**Exercise input:**

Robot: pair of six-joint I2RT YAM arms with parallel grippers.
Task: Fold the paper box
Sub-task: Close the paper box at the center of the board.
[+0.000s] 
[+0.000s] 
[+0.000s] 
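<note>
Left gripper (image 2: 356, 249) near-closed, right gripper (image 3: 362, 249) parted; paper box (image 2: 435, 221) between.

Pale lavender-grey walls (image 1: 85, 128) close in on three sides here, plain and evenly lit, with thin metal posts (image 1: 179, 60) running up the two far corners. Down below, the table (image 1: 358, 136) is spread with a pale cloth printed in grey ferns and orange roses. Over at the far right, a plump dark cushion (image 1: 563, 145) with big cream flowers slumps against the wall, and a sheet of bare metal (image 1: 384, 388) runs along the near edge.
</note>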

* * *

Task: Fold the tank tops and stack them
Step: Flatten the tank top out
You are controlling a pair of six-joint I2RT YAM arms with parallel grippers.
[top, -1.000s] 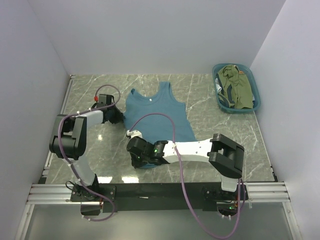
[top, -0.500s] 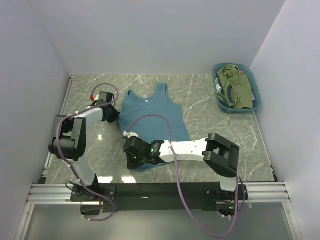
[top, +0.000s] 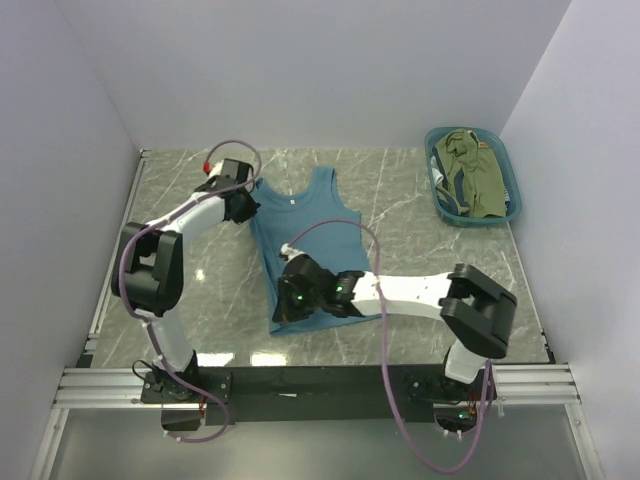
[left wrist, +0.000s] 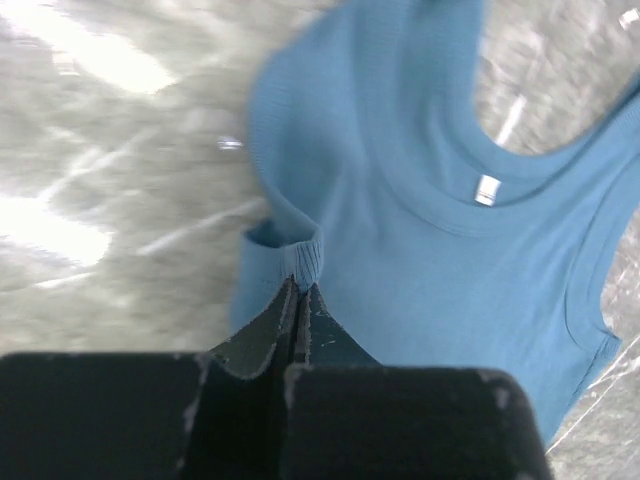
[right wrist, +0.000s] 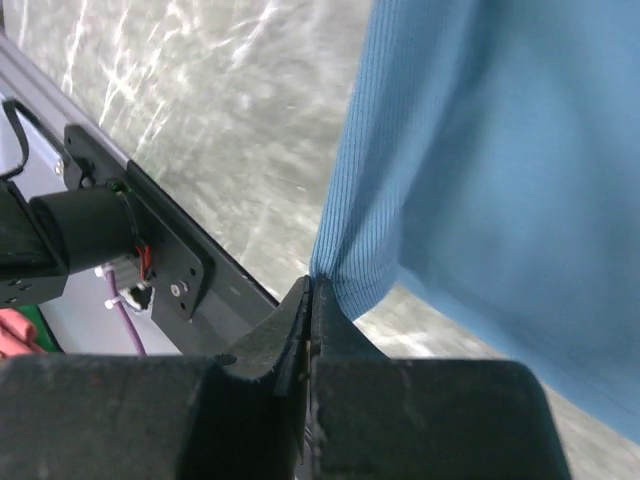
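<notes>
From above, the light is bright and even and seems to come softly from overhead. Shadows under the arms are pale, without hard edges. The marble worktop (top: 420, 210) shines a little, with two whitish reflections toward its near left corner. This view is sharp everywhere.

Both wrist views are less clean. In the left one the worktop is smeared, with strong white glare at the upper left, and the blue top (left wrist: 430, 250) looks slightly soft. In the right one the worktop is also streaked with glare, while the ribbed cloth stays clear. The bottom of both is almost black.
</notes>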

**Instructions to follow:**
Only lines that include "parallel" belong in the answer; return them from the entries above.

**Solution to this exercise:**
Robot: pair of six-joint I2RT YAM arms with parallel grippers.
You are controlling a pair of six-joint I2RT YAM arms with parallel grippers.

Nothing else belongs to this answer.